-- Opening Marker --

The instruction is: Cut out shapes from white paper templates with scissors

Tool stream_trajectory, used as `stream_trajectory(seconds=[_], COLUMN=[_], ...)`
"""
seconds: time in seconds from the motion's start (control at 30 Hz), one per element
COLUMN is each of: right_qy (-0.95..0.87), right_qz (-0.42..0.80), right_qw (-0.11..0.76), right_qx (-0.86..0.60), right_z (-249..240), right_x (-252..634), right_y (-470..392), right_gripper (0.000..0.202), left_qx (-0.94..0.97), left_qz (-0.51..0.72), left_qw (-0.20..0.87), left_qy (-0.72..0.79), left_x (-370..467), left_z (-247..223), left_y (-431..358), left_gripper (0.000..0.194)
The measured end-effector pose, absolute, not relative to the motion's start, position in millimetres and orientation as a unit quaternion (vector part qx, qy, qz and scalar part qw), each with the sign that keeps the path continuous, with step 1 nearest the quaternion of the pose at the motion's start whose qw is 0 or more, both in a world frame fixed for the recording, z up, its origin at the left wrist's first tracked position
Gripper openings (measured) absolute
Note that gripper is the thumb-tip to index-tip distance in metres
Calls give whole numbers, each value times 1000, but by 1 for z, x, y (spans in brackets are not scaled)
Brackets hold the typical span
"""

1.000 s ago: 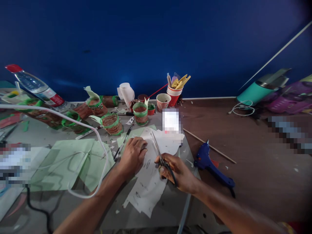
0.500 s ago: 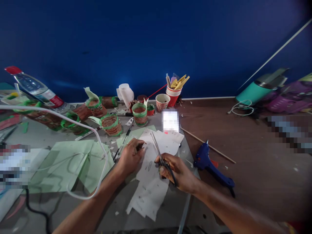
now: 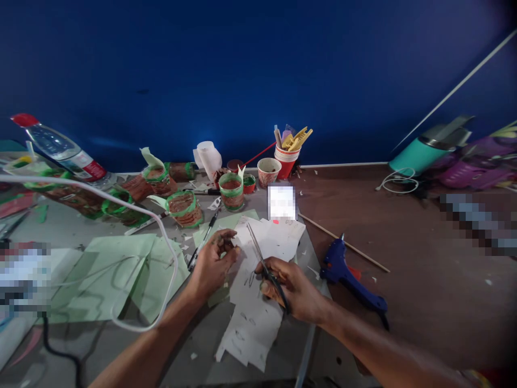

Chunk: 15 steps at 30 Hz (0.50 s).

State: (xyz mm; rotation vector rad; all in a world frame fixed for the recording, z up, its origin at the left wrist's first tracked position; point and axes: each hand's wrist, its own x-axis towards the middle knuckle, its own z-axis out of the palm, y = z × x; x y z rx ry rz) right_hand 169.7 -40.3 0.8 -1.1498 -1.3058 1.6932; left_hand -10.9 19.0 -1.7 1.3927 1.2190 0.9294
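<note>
My right hand [image 3: 288, 285] is wrapped round the black handles of a pair of scissors [image 3: 258, 250], whose closed-looking blades point up and away over the paper. My left hand [image 3: 216, 258] is at the left edge of the white paper [image 3: 252, 323], fingers curled and thumb near the edge; whether it pinches anything is too small to tell. The paper has jagged cut edges and small pencil marks. Under its upper left part lies pale green paper [image 3: 202, 231], with a black pen [image 3: 205, 234] beside my left hand.
A blue glue gun [image 3: 347, 275] and wooden stick [image 3: 347, 242] lie on the right. Behind stand brown-and-green cups [image 3: 232, 193], a paper cup [image 3: 269, 171] and a red cup [image 3: 286, 161] of tools. A white cable [image 3: 172, 253] loops over green sheets [image 3: 97, 269] at left, near a bottle [image 3: 68, 153].
The white paper has shifted slightly right and turned a little. My left hand's fingers have lifted and loosened, and the scissors have moved slightly left.
</note>
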Motion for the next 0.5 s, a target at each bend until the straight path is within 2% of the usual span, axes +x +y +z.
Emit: stream_trajectory(seconds=[0.5], right_qy=[-593], right_qz=[585], right_qw=[291], right_qx=[-470], right_z=[-6], right_x=[171], right_y=[-41], right_gripper=[19], left_qx=[496], left_qz=[481], left_qw=[539], left_qy=[481], left_x=[-8], left_z=[-1], left_y=[17], left_gripper=[33])
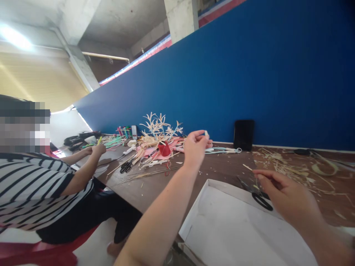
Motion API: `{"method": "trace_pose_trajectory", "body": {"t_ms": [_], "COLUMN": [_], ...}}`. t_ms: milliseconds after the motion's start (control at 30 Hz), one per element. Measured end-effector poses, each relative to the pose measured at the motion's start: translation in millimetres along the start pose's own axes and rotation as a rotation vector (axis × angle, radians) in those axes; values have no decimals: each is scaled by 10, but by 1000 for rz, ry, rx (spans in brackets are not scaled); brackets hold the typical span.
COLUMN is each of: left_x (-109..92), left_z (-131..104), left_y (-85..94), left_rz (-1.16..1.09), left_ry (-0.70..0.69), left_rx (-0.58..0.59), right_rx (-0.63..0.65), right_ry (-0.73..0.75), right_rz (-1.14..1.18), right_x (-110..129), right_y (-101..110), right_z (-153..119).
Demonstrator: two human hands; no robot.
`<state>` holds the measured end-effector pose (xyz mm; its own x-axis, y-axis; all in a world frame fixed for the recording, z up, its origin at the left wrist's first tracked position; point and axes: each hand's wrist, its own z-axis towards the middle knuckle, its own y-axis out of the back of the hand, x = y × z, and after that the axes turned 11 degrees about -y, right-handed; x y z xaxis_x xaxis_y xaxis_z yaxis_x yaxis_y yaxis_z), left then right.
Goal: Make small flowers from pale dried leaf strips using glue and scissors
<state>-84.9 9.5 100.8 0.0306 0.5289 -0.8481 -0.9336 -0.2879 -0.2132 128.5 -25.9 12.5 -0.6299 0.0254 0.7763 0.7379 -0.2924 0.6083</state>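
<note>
My left hand [195, 147] is raised over the table with its fingers pinched on a small whitish piece [206, 134], too small to name. Lower and to the right, my right hand [288, 194] pinches a thin pale strip [247, 167] that looks like straw or wood. Scissors with black handles [262, 202] lie just beside the right hand, partly hidden by it, near the rim of a shallow white box [219, 183]. Behind my left hand stands a bunch of pale straw-like flowers [155, 125], next to a red object [164, 149].
A dark phone [244, 135] leans against the blue partition [263, 74]. Pale shavings [288, 166] are strewn at right. Black scissors [127, 165] and pale blue cords [222, 150] lie farther back. At left, a person in a striped shirt [33, 188] works with a yellow-green item.
</note>
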Motion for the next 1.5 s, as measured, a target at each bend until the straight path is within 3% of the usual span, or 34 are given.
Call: {"method": "trace_pose_trajectory", "body": {"t_ms": [200, 300, 400, 500, 633, 933, 1100, 1200, 1367, 1500], "left_x": [88, 295, 543, 751, 908, 894, 935, 962, 1011, 1051], "left_z": [-435, -545, -637, -733, -786, -766, -739, -729, -737, -733], "left_y": [-604, -828, -944, -925, -780, -698, -668, -637, -601, -588], "left_rz": [-267, -324, -314, -221, -83, -154, -45, 73, 247, 295], "left_ry": [183, 247, 254, 234, 240, 223, 134, 42, -48, -100], "left_rx": [19, -7, -38, -17, 126, 187, 177, 142, 99, 59], "right_rx": [-1, -15, -52, -78, -70, -46, -35, 12, 186, 276], "right_ry": [-18, -36, 11, 78, 92, 3, -40, -40, -111, -154], "right_rz": [14, -7, 11, 60, 101, 165, 142, 29, -390, -531], "right_x": [42, 27, -12, -38, -39, -32, -61, -93, -85, -48], "right_y": [60, 74, 75, 80, 82, 93, 137, 178, 247, 259], "right_z": [7, 37, 64, 68, 54, 36, 72, 73, -10, -44]}}
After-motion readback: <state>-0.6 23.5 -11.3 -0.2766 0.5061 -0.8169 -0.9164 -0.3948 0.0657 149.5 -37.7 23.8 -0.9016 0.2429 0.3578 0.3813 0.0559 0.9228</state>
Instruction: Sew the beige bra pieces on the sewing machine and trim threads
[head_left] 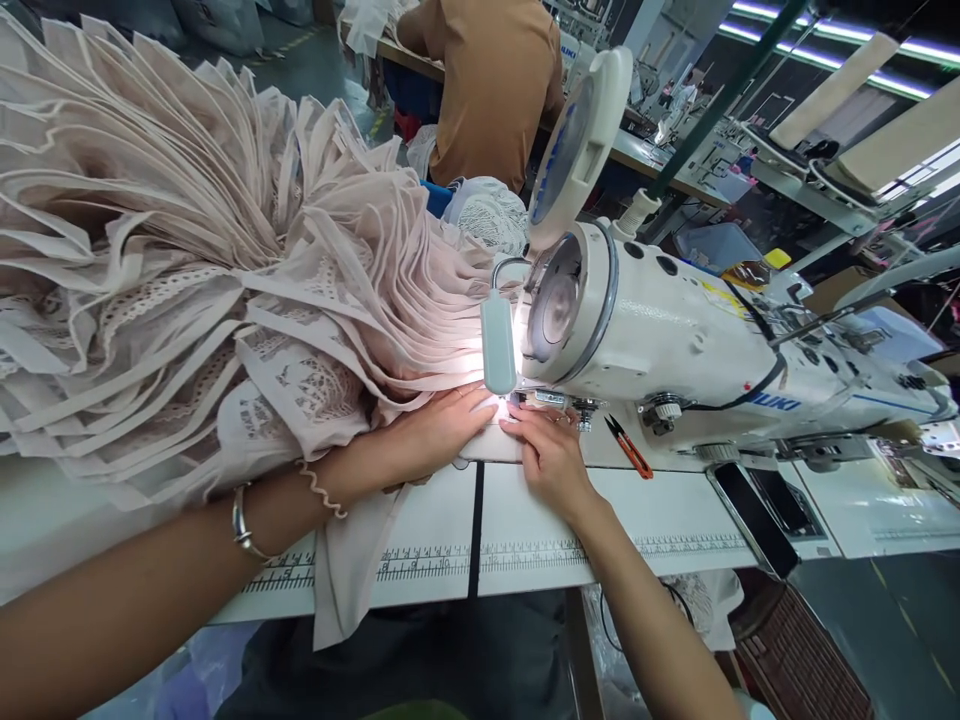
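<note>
Under the head of a white sewing machine (pixel 660 315), my two hands meet at the lit needle area. My left hand (pixel 446 428) lies flat on pale pink fabric, fingers stretched toward the needle. From the other side, my right hand (pixel 553 455) has bent fingertips closed on the fabric edge beside the presser foot; its thumb is partly hidden. A big heap of pale pink lace-trimmed garment pieces (pixel 360 290) spreads left of the machine. One strip (pixel 345 590) hangs over the table's front edge below my left wrist. A small lamp (pixel 498 342) covers part of the stitching spot.
Orange-handled thread snips (pixel 630 447) lie right of my right hand. A phone (pixel 752 520) rests near the front edge of the white table (pixel 525 510), which has a printed ruler. Behind the heap, a person in a brown top (pixel 491 90) sits facing away.
</note>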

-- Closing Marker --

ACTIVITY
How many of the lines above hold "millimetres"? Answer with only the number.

RESPONSE BELOW
2